June 19, 2013
The American Medical Association (AMA) published a report stating that obesity is not a disease. This classification would necessitate pharmaceutical intervention, treatment and prevention.
However, a team of representatives at the AMA decided that obesity would be called a disease.
Samuel Klein, director of the Center for Human Nutrition at Washington University School of Medicine said : “The American Medical Association’s recognition that obesity is a disease carries a lot of clout. The most important aspect of the AMA decision is that the AMA is a respected representative of American medicine. Their opinion can influence policy makers who are in a position to do more to support interventions and research to prevent and treat obesity.”
Patrice Harris, member of the AMA board said: “Recognizing obesity as a disease will help change the way the medical community tackles this complex issue that affects approximately one in three Americans.”
The current obsession with an individual’s body mass index (BMI) is not the only factor when considering whether someone is over-weight or not.
In order for obesity to be considered as disease, a whole host of indicators must be taken into account because “without a single, clear, authoritative, and widely accepted definition of disease, it is difficult to determine conclusively whether or not obesity is a medical disease state. Similarly, a sensitive and clinically practical diagnostic indicator of obesity remains elusive.”
The AMA stated that obesity is a national problem.
John Armstrong, co-sponsor of the report said: “A condition leads to one set of solutions. A disease might lead to another. I would like to move away from the tyranny of ‘Is it a condition or is it a disease?’ and simply define obesity as a chronic disease, combine public health and clinical approaches, and work to bend the weight curve in the U.S.”
Simply being obese does not constitute having a disease, stated delegates at the seminar hosted by the AMA. Yet they were overridden by several board members stating that the patient has a responsibility for driving the cost of healthcare up with their lifestyle choices.
Dr.

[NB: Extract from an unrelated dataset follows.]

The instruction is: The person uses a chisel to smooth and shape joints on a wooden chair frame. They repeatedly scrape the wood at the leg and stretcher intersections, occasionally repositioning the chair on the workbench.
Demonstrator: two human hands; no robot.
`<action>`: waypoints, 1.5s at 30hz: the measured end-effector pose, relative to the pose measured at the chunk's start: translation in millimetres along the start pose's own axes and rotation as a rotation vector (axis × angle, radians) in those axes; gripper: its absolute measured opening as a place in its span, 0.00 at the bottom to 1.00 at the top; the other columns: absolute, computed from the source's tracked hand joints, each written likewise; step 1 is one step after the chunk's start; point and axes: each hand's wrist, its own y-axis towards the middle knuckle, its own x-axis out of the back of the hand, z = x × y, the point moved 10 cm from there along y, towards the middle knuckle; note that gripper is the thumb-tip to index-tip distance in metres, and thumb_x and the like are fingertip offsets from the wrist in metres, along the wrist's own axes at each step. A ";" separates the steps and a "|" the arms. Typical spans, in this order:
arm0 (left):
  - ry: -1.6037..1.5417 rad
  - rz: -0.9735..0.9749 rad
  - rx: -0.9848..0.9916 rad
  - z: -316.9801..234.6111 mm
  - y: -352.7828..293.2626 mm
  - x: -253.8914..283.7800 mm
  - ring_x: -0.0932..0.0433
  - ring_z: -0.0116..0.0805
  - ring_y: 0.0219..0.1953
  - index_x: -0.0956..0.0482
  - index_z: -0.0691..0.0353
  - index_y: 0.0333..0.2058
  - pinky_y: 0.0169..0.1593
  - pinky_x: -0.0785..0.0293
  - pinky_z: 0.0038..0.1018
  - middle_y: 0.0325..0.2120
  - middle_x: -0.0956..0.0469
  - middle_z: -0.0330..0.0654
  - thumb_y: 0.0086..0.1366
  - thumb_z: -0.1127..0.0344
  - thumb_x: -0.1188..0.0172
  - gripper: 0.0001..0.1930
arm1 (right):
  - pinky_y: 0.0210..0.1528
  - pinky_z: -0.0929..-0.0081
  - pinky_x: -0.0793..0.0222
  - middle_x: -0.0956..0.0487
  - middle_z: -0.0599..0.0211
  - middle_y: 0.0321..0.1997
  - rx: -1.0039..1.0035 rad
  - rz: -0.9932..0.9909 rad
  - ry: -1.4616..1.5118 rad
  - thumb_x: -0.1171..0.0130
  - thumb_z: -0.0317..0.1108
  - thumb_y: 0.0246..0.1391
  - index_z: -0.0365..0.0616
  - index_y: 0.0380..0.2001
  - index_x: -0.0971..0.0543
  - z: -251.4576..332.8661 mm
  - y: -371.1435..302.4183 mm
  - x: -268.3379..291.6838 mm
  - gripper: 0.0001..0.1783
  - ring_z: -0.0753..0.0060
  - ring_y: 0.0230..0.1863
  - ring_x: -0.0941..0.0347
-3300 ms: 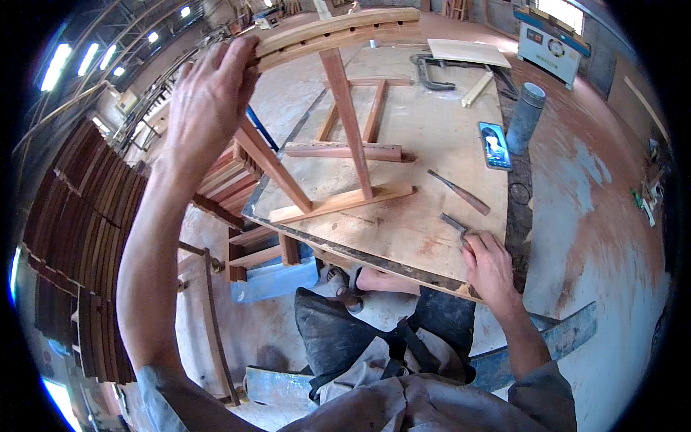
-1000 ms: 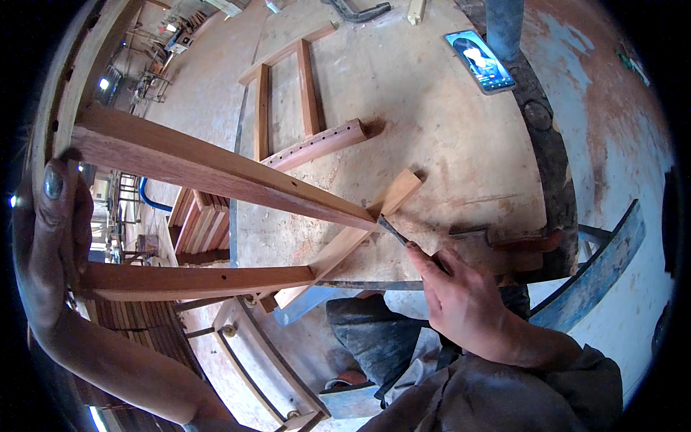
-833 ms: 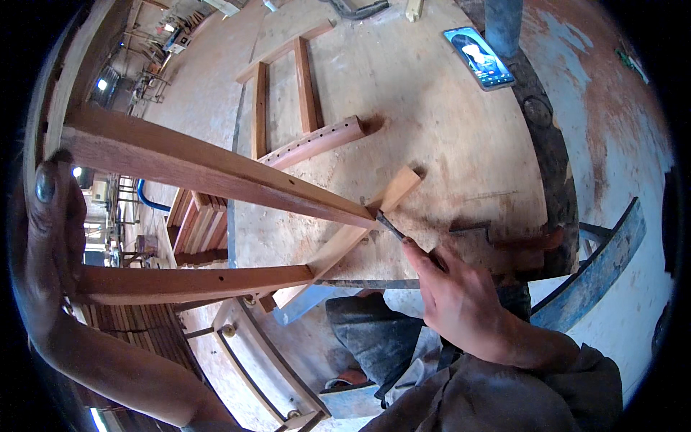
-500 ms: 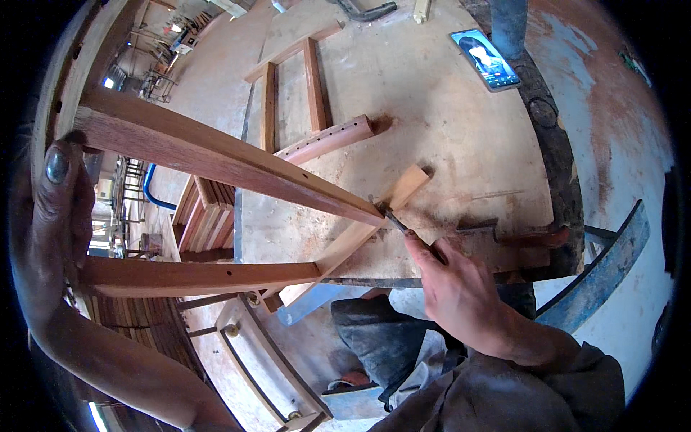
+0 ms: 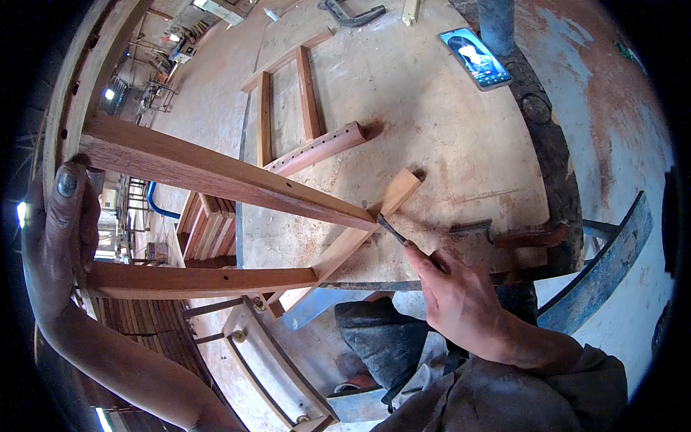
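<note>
A wooden frame with two long crosspieces (image 5: 230, 181) stands tilted, its lower rail (image 5: 338, 253) resting across the table's front edge. My left hand (image 5: 66, 216) is closed round the frame's opposite rail (image 5: 83, 79) at the left, between the crosspieces. My right hand (image 5: 461, 295) grips a slim metal-shafted hand tool (image 5: 392, 231), its exact kind unclear. The tool's tip touches or nearly touches the joint where the upper crosspiece meets the lower rail. My fingers hide most of its handle.
Another small wooden frame (image 5: 307, 93) lies farther back on the table (image 5: 461, 144). A lit phone (image 5: 475, 59) and a dark C-shaped clamp (image 5: 353, 14) sit at the far side. A dark-bladed tool (image 5: 529, 236) lies right of my hand. Stacked wood (image 5: 209, 230) stands at left.
The view has shifted slightly. The tool has drawn back a little and shows more of its shaft and tip beside the joint. My left hand keeps its hold on the frame.
</note>
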 end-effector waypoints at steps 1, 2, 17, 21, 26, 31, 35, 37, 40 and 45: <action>0.010 -0.060 -0.006 1.5 -3.2 2.0 0.38 0.17 0.11 0.23 0.57 0.32 0.15 0.44 0.19 0.12 0.33 0.32 0.71 0.28 0.49 0.33 | 0.31 0.55 0.22 0.24 0.51 0.36 0.011 -0.014 -0.013 0.40 0.20 0.53 0.35 0.64 0.29 0.3 -0.9 -0.7 0.32 0.48 0.31 0.20; 0.025 -0.089 -0.001 3.6 -4.5 4.9 0.39 0.18 0.11 0.23 0.57 0.32 0.15 0.44 0.19 0.12 0.34 0.32 0.71 0.29 0.49 0.33 | 0.30 0.54 0.22 0.24 0.51 0.36 0.027 -0.028 -0.027 0.39 0.22 0.52 0.36 0.64 0.29 0.3 -1.9 -1.9 0.33 0.48 0.29 0.21; -0.123 0.106 0.185 1.0 1.1 -10.1 0.38 0.17 0.22 0.19 0.54 0.32 0.24 0.46 0.19 0.22 0.31 0.30 0.69 0.34 0.39 0.26 | 0.31 0.52 0.23 0.23 0.48 0.37 0.044 -0.051 -0.023 0.38 0.23 0.50 0.36 0.64 0.31 -1.7 -1.6 -2.4 0.34 0.45 0.32 0.20; -0.060 0.072 0.067 -8.6 5.4 -4.5 0.38 0.16 0.19 0.21 0.54 0.33 0.22 0.46 0.19 0.19 0.32 0.29 0.69 0.33 0.40 0.27 | 0.32 0.53 0.22 0.23 0.48 0.38 0.051 -0.076 0.029 0.39 0.23 0.50 0.35 0.64 0.31 -5.4 -2.5 -2.2 0.35 0.46 0.33 0.20; -0.011 -0.044 -0.095 -0.5 8.3 0.7 0.40 0.17 0.10 0.21 0.60 0.38 0.14 0.44 0.17 0.12 0.35 0.29 0.69 0.30 0.43 0.32 | 0.33 0.52 0.22 0.23 0.47 0.39 0.022 -0.017 -0.004 0.39 0.23 0.51 0.35 0.64 0.31 0.3 -2.7 -6.4 0.34 0.44 0.34 0.19; -0.130 0.064 0.041 5.1 9.3 -10.7 0.40 0.16 0.11 0.19 0.62 0.43 0.14 0.44 0.17 0.13 0.34 0.29 0.70 0.33 0.42 0.31 | 0.34 0.52 0.22 0.21 0.44 0.38 -0.006 -0.077 0.054 0.41 0.23 0.55 0.33 0.62 0.28 -4.3 -0.8 -6.3 0.29 0.45 0.34 0.19; -0.156 0.091 0.014 -27.2 0.7 -10.0 0.39 0.16 0.11 0.19 0.63 0.45 0.14 0.43 0.17 0.13 0.33 0.29 0.71 0.34 0.42 0.31 | 0.36 0.55 0.22 0.17 0.45 0.34 0.012 -0.223 0.343 0.46 0.23 0.62 0.33 0.62 0.26 -21.8 -3.4 14.3 0.24 0.49 0.32 0.19; -0.216 0.110 0.016 -28.7 1.6 -11.0 0.38 0.15 0.12 0.19 0.62 0.45 0.14 0.42 0.17 0.14 0.33 0.28 0.70 0.34 0.42 0.31 | 0.35 0.60 0.23 0.17 0.49 0.33 -0.014 -0.180 0.499 0.47 0.23 0.63 0.33 0.64 0.28 -24.0 -4.5 10.4 0.26 0.55 0.31 0.18; -0.281 0.128 0.006 -26.1 10.7 -20.9 0.39 0.16 0.11 0.19 0.62 0.44 0.14 0.45 0.17 0.14 0.35 0.28 0.69 0.34 0.40 0.31 | 0.34 0.67 0.23 0.17 0.53 0.32 -0.110 -0.032 0.712 0.49 0.22 0.64 0.35 0.66 0.29 -28.7 -7.8 -9.3 0.26 0.64 0.32 0.17; -0.295 0.142 0.033 -24.7 12.7 -24.5 0.40 0.16 0.12 0.19 0.64 0.44 0.14 0.47 0.18 0.14 0.34 0.28 0.69 0.36 0.39 0.30 | 0.35 0.72 0.22 0.16 0.57 0.31 -0.159 0.054 0.678 0.51 0.21 0.66 0.35 0.67 0.29 -44.9 -1.1 -24.5 0.26 0.70 0.35 0.16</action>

Barbara McAneny, an AMA board trustee, said: “The AMA is calling on insurers to provide physicians with better tools that can automatically determine a patient’s payment responsibility prior to treatment.”
In 2004, the Centers for Medicare and Medicaid Services (CMMS) changed their position that obesity is not an official disease and that treating it as such would require more research into how the human body processes food and stores it.
Several studies have tried to pin-point the cause of obesity; some to a ludicrous summation.
In the International Journal of Obesity, a new explained that having a C-section “may have something to do with babies missing exposure to positive intestinal bacteria when born through C-section. If that is true, then it will be possible to identify those bacteria and give a dose of them to C-section babies.”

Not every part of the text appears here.